La semaine dernière, M. Moraes a gelé les comptes de Starlink après que X n'a pas payé les amendes imposées pour ne pas avoir obéi à des ordres judiciaires.
SIXIÈME MARCHÉ LE PLUS IMPORTANT
Plus tôt dans la journée de lundi, un panel de la Cour suprême a voté à l'unanimité pour confirmer la suspension de X dans le pays pour avoir défié une décision de justice.
La semaine dernière, M. Moraes a jugé que la société X devait être suspendue au Brésil parce qu'elle n'avait pas désigné de représentant légal local comme l'exige la loi et qu'elle n'avait pas respecté un délai de mise en conformité.
Les juges Flavio Dino, Cristiano Zanin, Carmen Lucia et Luiz Fux se sont rangés du côté du juge Alexandre de Moraes. Trois des juges du panel ont déclaré que la suspension pourrait être annulée si la plateforme se conformait aux décisions antérieures.
X n'a pas répondu immédiatement à une demande de commentaire sur la décision du panel.
X a été désactivé pour la plupart des Brésiliens dans les premières heures de samedi à la suite de la décision de M. Moraes, bien que certaines personnes aient continué à y accéder par l'intermédiaire de VPN et d'autres moyens. M. Moraes a également menacé d'imposer une amende de 50 000 réais (8 902,66 $) par jour à ceux qui utilisent des VPN pour accéder au réseau social, bien que l'on ne sache pas exactement dans quelle mesure cette menace est applicable.
Le Brésil est le sixième marché mondial de X, avec environ 21,5 millions d'utilisateurs en avril, selon Statista.
M. Moraes et M. Musk, qui détient une participation majoritaire dans Starlink, sont engagés dans une querelle qui dure depuis des mois, , depuis que la plateforme de médias sociaux a contesté l'ordre de bloquer les comptes accusés par les enquêteurs de diffuser des informations erronées et haineuses.

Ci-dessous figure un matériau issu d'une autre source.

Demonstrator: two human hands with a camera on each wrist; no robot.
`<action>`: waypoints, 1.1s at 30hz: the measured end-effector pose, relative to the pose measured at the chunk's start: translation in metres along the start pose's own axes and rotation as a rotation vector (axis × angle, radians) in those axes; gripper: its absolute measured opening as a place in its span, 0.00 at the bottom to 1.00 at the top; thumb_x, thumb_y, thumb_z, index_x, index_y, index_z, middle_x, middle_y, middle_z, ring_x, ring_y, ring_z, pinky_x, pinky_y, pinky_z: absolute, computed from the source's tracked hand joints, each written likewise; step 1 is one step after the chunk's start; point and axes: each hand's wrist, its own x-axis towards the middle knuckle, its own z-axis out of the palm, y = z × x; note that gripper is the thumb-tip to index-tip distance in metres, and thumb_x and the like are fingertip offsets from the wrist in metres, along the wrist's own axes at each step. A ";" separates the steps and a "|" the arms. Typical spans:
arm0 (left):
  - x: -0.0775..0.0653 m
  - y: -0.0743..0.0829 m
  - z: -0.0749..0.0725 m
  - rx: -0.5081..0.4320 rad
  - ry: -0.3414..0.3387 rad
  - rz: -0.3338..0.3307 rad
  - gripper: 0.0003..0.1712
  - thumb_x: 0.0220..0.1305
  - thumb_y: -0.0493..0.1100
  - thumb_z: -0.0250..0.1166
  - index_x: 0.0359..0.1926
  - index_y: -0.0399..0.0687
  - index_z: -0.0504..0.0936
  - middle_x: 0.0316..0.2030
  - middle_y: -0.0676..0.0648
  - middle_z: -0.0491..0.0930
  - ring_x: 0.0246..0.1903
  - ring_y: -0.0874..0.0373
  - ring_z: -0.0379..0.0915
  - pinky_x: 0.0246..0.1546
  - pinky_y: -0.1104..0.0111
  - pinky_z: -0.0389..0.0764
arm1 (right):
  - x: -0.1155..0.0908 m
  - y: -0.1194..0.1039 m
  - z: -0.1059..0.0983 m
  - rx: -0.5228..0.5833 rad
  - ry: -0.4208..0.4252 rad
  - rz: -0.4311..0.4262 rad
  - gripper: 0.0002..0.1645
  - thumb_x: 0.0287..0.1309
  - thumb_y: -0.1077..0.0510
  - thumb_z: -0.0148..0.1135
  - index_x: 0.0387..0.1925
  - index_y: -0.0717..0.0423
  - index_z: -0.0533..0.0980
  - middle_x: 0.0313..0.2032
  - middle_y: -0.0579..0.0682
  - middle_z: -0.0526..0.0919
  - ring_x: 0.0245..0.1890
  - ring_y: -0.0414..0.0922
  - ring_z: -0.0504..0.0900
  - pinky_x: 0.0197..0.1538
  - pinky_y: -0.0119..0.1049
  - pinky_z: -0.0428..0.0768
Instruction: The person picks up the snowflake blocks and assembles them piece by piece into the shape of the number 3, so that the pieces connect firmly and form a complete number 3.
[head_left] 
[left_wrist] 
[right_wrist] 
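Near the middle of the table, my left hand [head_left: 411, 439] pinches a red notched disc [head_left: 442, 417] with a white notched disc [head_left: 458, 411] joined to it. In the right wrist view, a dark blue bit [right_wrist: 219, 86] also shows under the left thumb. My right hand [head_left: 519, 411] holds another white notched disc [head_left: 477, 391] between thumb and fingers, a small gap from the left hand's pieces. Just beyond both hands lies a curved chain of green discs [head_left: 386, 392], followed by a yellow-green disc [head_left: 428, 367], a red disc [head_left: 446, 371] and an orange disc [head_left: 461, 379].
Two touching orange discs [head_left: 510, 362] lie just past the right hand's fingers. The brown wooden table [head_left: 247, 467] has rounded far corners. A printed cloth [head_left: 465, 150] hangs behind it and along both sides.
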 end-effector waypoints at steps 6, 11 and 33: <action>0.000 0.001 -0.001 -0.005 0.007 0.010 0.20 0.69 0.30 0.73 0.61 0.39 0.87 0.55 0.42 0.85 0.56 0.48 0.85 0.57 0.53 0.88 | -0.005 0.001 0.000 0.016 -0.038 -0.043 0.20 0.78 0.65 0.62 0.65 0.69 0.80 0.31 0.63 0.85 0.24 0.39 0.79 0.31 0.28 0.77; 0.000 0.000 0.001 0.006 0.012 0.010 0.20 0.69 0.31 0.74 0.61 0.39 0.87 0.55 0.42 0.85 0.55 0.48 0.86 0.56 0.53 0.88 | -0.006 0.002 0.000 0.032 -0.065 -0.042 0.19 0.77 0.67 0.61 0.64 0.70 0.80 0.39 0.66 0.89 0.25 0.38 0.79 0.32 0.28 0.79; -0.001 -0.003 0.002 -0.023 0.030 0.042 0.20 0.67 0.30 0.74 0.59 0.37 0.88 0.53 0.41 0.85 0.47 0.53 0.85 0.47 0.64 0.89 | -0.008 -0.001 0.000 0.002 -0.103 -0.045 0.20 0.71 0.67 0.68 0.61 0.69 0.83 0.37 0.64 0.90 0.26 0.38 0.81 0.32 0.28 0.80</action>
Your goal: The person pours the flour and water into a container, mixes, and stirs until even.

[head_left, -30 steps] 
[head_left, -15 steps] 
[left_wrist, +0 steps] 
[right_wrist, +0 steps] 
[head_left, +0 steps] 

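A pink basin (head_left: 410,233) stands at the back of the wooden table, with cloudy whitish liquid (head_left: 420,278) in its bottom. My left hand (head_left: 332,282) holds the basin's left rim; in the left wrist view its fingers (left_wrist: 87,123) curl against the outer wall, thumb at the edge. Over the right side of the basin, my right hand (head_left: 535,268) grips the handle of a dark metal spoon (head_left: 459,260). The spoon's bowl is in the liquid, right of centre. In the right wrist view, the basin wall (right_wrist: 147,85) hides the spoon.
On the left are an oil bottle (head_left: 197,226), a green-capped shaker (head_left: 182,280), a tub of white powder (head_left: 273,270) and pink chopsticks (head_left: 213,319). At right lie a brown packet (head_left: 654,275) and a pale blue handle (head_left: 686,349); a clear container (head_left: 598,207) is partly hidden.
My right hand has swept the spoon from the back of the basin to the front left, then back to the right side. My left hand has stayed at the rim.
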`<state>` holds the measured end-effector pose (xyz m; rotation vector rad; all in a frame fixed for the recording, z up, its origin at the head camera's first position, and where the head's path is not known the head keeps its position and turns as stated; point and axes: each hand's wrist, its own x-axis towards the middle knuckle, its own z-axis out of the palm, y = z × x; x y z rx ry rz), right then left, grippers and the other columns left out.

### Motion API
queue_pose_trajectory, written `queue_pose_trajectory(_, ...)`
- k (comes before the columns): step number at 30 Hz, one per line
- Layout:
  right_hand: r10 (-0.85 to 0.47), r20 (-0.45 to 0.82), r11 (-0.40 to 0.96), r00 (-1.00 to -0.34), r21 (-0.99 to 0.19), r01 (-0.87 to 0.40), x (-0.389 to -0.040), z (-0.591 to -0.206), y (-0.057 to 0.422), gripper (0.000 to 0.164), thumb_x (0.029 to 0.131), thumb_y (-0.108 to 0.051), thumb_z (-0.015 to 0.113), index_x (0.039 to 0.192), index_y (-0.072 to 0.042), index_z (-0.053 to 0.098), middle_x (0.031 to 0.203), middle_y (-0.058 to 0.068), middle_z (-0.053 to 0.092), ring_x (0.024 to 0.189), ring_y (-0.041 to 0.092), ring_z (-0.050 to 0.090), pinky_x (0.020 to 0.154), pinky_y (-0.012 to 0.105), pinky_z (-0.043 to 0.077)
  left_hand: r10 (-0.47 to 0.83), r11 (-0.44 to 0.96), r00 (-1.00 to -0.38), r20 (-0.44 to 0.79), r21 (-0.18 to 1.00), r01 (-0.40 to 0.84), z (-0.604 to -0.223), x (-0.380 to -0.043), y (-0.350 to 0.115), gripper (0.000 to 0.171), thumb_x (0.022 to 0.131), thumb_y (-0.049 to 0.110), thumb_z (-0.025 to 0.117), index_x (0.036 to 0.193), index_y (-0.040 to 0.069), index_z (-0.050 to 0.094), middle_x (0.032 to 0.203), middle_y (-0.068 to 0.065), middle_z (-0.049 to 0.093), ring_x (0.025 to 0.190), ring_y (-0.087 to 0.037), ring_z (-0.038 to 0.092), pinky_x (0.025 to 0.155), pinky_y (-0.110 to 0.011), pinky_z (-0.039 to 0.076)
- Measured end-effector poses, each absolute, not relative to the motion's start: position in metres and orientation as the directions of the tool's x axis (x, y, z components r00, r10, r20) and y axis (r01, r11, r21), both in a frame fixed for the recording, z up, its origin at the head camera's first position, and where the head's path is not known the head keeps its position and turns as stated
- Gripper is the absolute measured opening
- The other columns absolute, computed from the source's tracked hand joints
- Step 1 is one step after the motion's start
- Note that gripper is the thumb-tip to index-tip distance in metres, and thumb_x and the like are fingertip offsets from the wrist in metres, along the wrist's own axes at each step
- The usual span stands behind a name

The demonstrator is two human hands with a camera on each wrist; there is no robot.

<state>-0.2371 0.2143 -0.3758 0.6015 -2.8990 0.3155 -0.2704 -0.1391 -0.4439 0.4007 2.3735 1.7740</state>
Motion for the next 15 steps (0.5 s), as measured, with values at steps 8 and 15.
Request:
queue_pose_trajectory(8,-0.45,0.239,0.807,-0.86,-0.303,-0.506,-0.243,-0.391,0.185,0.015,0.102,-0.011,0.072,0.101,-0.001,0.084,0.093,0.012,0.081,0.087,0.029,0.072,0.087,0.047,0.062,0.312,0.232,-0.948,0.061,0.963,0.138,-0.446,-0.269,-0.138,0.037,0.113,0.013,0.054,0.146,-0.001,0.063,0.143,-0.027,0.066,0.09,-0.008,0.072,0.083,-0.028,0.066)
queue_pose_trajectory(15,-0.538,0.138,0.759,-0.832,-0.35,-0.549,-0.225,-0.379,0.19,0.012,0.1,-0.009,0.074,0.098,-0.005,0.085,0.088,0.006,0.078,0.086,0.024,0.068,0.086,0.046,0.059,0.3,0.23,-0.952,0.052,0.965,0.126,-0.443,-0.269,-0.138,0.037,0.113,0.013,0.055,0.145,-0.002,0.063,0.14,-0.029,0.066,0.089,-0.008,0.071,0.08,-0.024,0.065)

Si les défenseurs de M. Moraes le considèrent comme un croisé dans la défense de la démocratie, ses détracteurs l'accusent d'utiliser des méthodes musclées à l'égard des hommes politiques et des hommes d'affaires.
Musk a affirmé que M. Moraes cherchait à censurer les utilisateurs et qu'il avait fermé le bureau de X au Brésil en août sans nommer de nouveau représentant, ce qui a déclenché la suspension.
Lundi, M. Musk a répondu "Exactement" à un message décrivant la suspension comme une attaque contre la liberté d'expression et les droits des Brésiliens.
Le président de la Cour suprême, Luis Roberto Barroso, qui ne faisait pas partie de la commission d'examen, a déclaré que la suppression de représentants légaux pour éviter de se conformer aux décisions de justice "est un comportement qui ne serait acceptable nulle part dans le monde"
X est resté inaccessible pour la plupart des utilisateurs au Brésil.